If you think you have psoriasis, trying to consult with a dermatologist can be a good first step, since they are specifically trained to treat skin conditions. (There are even dermatologists who do online appointments, which can be especially helpful in the age of the new coronavirus.) But given the connection with your mental health, you should also consider seeing a therapist if you don’t already or discussing your psoriasis with your therapist if you do. (Here’s advice for having a successful teletherapy appointment.) Either way, the doctors you consult might recommend seeing other specialists depending on how exactly your psoriasis and mental health seem to be interconnected.

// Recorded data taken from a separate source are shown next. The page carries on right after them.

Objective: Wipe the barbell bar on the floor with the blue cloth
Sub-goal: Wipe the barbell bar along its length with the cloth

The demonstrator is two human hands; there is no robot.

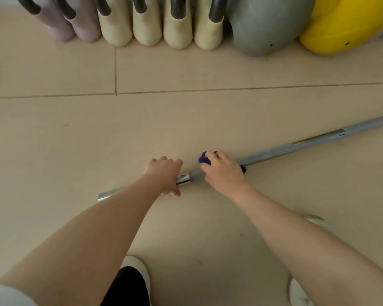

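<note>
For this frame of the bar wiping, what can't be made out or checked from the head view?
- Blue cloth: mostly hidden under the right hand; its size and folding cannot be told.
- Barbell bar: far end cut off by the right edge; a stretch is covered by the left hand and forearm.
- Kettlebells: tops cut off by the upper edge.
- Dirt on the bar: too fine to see.
</note>
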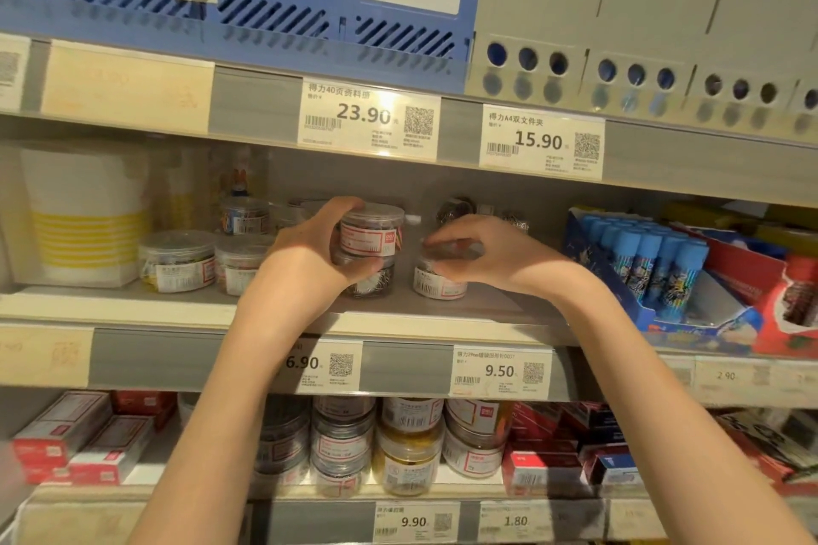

“If a patient is actively depressed or suicidal, I have them see a psychiatrist at the same time [as a dermatologist],” Dr. Bhutani explains. “If I think they have good coping mechanisms and that the disease is a big part of the reason they’re depressed, then we treat their disease. If they’re still having the mental health issues despite their psoriasis getting better, I have them see a mental health professional.” Beyond professional interventions like cognitive behavioral therapy, she recommends coping methods like meditation, mindfulness, and yoga.
“Those feeling stigmatized, anxious, or depressed about their psoriasis—especially if these feelings are interfering with daily activities such as sleep, work, or social relationships—should discuss these issues with their dermatologist, primary care provider, or mental health professional,” Dr. Gelfand says. You shouldn’t have to deal with your psoriasis or your mental health alone. Help is out there for both.
*Name has been changed to protect privacy.